**Try it**:
All that should be output is the block of lines below from the line with "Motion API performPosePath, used" to the line with "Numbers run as", both included, exactly as written.

**Source material**:
######

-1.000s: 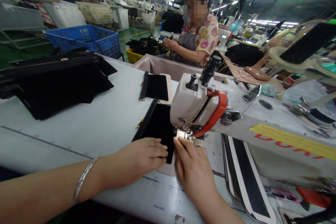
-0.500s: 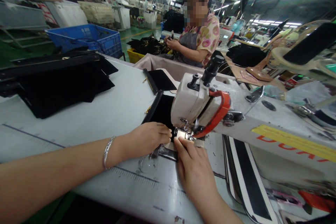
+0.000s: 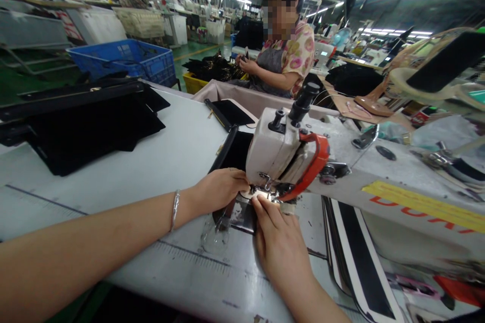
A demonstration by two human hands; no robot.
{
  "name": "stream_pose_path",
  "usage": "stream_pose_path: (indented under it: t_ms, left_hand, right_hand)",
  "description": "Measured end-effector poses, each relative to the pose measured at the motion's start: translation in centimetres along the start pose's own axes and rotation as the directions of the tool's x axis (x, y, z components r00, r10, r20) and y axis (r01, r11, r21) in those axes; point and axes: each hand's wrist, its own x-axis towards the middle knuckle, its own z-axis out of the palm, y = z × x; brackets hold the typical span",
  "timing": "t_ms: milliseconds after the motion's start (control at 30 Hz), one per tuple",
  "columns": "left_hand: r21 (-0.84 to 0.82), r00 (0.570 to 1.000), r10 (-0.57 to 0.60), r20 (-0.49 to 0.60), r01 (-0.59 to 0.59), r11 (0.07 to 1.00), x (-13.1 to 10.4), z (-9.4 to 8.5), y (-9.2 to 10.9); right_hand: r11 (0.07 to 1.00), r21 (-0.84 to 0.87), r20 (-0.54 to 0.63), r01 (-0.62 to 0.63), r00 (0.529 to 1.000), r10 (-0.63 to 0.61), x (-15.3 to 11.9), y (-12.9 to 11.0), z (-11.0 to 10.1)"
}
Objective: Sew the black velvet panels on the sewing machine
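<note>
A black fabric piece (image 3: 239, 150) with a pale edge lies under the head of a sewing machine (image 3: 271, 144), at its lit needle area. Along its dark folded side is a small gold-coloured fitting. My left hand (image 3: 220, 191), wearing a silver bracelet (image 3: 175, 210), has its fingers closed on the near left edge of the piece. Stretched fingers of my right hand (image 3: 282, 234) rest flat at the pale edge, just in front of the presser foot, which my fingers partly hide. Beyond it, a second black piece (image 3: 232, 112) lies on the table.
Black panels (image 3: 98, 128) are stacked on the left of the table (image 3: 182, 133). White-bordered black strips (image 3: 361, 252) lie right of my right hand. A red lever (image 3: 320, 156) juts from the machine. Across the table, a co-worker (image 3: 280, 63) handles something small. A blue crate (image 3: 155, 63) stands behind.
The black piece has shifted away from me and turned slightly under the needle. My left hand has moved a little farther forward with it. My right hand has barely moved.
</note>
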Motion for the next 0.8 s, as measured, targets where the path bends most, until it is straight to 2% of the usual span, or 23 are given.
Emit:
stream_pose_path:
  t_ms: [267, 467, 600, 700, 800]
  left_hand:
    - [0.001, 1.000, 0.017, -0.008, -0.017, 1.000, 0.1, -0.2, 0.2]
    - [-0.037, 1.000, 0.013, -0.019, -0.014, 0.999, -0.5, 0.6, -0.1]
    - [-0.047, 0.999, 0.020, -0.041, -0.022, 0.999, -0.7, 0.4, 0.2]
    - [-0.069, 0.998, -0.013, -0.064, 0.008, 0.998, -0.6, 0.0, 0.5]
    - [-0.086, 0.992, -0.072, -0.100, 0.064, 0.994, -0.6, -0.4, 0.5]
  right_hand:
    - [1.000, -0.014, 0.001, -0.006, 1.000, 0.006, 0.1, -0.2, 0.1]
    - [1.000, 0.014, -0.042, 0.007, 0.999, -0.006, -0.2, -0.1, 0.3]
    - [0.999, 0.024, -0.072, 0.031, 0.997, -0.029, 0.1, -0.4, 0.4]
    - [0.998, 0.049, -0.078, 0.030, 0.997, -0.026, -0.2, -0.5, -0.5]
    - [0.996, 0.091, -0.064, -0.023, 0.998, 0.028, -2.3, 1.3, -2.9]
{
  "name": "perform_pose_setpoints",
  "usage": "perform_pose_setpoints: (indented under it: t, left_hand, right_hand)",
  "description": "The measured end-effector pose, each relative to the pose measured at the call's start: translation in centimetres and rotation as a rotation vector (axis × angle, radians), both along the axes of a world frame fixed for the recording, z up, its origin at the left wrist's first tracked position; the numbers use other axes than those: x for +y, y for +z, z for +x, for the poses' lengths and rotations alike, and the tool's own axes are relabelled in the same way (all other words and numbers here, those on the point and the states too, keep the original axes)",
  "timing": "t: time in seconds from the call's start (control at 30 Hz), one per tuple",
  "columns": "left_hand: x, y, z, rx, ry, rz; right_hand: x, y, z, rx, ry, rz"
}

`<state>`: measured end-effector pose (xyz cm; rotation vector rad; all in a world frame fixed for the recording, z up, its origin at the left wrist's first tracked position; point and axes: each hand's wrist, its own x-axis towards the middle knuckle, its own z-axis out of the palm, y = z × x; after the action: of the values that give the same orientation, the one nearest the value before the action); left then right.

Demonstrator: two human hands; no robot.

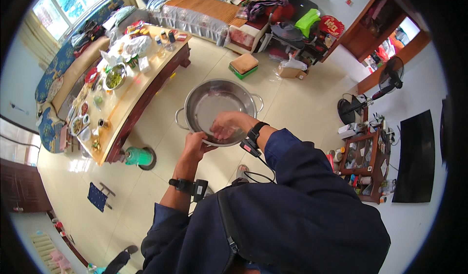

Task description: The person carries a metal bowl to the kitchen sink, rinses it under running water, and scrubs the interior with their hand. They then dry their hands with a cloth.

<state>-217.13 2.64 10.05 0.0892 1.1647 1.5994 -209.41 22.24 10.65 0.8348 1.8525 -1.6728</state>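
A wide stainless steel basin (195,98) with two loop handles is in front of me, above the tiled floor. My left hand (196,144) grips its near rim, thumb on top and fingers underneath. Inside the basin, close to the near wall, is my right hand (227,123), bent at the wrist with its fingers curled downward. Those fingers are blurred, so whether they hold anything is hidden from me. The basin's bottom looks shiny; I cannot tell if it is wet.
A long table (126,109) at left bears bowls, bottles and a steel bowl of greens (114,78). Beyond the basin sits a green box (244,68). A green cylinder (138,156) and a folding stool (98,196) stand left. At right are a fan (389,78) and a cabinet (360,160).
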Motion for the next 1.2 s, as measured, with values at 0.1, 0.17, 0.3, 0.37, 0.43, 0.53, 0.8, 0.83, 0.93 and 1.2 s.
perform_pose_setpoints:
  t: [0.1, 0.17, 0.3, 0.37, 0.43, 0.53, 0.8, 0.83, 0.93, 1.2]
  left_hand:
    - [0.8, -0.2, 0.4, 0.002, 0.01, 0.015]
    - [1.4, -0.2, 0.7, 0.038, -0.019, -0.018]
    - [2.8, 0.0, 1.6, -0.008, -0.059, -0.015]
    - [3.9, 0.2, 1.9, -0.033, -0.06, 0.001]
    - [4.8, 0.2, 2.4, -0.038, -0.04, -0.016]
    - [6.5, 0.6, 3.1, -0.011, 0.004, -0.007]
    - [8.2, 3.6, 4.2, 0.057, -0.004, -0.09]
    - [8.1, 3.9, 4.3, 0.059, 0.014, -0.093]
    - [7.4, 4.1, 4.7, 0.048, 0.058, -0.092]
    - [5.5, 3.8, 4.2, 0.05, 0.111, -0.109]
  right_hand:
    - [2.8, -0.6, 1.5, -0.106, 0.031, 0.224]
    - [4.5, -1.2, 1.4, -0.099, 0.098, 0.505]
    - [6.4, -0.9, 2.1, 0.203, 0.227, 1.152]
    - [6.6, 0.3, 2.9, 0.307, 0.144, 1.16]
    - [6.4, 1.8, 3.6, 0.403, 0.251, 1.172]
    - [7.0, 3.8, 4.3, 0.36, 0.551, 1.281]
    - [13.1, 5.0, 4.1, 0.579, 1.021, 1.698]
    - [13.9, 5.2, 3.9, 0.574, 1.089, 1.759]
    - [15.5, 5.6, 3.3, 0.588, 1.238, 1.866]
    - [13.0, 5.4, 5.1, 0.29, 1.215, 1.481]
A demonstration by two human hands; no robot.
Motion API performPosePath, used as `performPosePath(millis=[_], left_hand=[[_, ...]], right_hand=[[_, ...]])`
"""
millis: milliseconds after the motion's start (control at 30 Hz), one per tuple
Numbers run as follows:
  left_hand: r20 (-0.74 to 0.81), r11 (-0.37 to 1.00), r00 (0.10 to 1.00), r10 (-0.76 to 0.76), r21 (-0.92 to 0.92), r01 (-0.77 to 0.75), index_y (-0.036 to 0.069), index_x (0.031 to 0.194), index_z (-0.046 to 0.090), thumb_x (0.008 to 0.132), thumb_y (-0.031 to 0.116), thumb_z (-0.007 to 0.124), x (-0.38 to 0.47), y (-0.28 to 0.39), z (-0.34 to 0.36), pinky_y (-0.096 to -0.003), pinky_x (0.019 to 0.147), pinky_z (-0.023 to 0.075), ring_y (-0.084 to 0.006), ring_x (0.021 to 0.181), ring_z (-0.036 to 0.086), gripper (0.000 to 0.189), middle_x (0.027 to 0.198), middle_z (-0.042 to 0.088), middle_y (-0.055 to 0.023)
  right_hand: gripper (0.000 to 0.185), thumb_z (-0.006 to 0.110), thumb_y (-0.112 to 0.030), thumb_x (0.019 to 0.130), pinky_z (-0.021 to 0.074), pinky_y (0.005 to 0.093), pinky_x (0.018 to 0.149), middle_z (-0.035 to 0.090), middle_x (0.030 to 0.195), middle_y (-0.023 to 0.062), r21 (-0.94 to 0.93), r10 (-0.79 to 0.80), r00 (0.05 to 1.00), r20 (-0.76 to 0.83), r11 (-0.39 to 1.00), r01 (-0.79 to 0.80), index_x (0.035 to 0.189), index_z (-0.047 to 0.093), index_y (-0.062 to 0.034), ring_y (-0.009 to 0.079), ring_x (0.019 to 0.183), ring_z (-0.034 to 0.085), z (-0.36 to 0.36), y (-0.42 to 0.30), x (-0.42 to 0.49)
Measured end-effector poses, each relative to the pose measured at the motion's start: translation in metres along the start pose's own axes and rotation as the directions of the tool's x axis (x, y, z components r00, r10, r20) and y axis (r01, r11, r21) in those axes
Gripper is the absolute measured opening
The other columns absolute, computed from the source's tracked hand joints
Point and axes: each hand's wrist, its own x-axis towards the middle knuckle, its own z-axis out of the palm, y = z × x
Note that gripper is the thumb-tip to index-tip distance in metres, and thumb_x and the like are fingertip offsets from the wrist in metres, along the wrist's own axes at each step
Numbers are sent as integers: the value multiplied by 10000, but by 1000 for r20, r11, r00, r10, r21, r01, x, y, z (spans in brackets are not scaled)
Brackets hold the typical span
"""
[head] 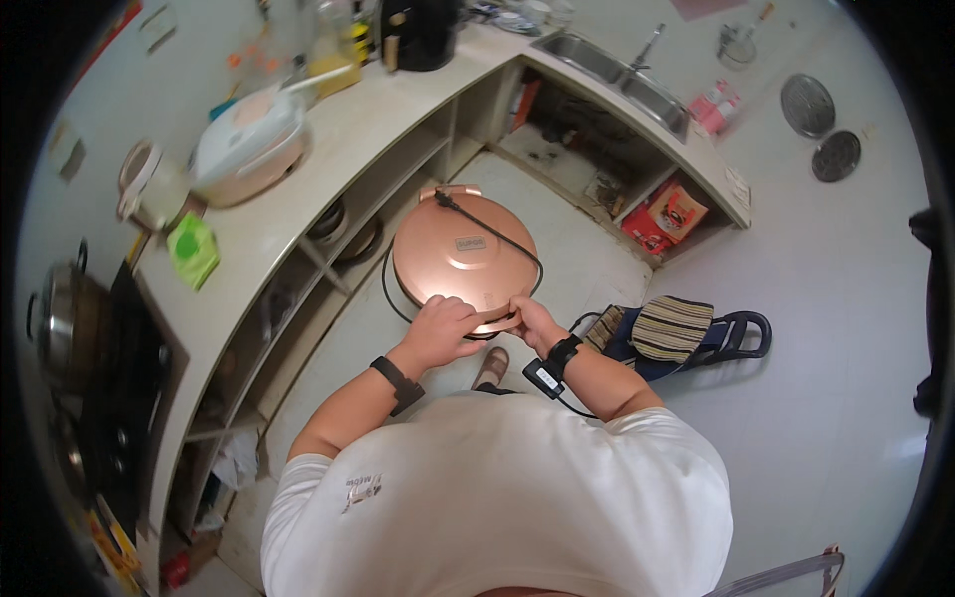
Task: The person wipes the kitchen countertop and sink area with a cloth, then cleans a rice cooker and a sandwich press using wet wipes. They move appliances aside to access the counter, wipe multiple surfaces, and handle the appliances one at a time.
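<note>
A round copper-coloured Supor electric baking pan (466, 250) with its lid closed is held in front of my body, above the floor. Its black power cord (492, 237) lies across the lid, the plug near the hinge, and loops round the left side. My left hand (445, 328) rests at the front rim beside the handle, fingers on the lid's edge. My right hand (533, 323) grips the right side of the front handle (498, 325), the thumb on top. The undersides of both hands are hidden.
The worktop (246, 246) curves along the left, bearing a rice cooker (250, 145), a jug (160, 186) and a green packet (194, 250). Open shelves run below. A sink (612, 74) stands beyond. A folding chair with a striped cushion (673, 328) is at the right.
</note>
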Motion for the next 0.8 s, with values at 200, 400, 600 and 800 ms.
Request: performPosePath(millis=[200, 400, 600, 800], left_hand=[[42, 988, 994, 103, 107, -107, 125, 902, 620, 781, 267, 715, 169, -23, 37, -376, 763, 402, -228, 828, 576, 209, 827, 602, -23], [-42, 978, 979, 202, 53, -199, 125, 912, 623, 792, 248, 703, 288, -61, 53, -382, 781, 422, -243, 842, 582, 190, 834, 603, -27], [26, 966, 966, 256, 36, -257, 127, 950, 644, 794, 255, 702, 405, -101, 75, -392, 795, 429, -248, 874, 585, 210, 855, 615, -28], [48, 934, 933, 356, -55, -353, 128, 936, 654, 804, 268, 688, 520, -170, 98, -404, 792, 435, -255, 876, 587, 195, 834, 616, -40]], right_hand=[[224, 554, -109, 773, 552, 358, 726, 591, 905, 89, 178, -135, 982, -128, 971, 157, 982, 545, -32, 231, 780, 628, -84, -109, 41], [246, 583, -132, 743, 535, 373, 723, 595, 916, 88, 239, -215, 943, -252, 931, 276, 968, 542, -42, 241, 815, 619, -133, -200, 82], [215, 598, -161, 731, 508, 402, 808, 608, 906, 87, 305, -276, 917, -287, 882, 361, 921, 563, -68, 248, 861, 620, -180, -283, 134], [206, 616, -206, 709, 502, 366, 694, 613, 846, 50, 306, -275, 902, -333, 873, 379, 893, 571, -125, 221, 757, 615, -220, -366, 208]])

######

**Solution for this exercise**:
Motion API performPosePath, used as `performPosePath(millis=[_], left_hand=[[_, ...]], right_hand=[[_, ...]])`
"""
millis: milliseconds after the motion's start (control at 30 Hz), one per tuple
Numbers run as follows:

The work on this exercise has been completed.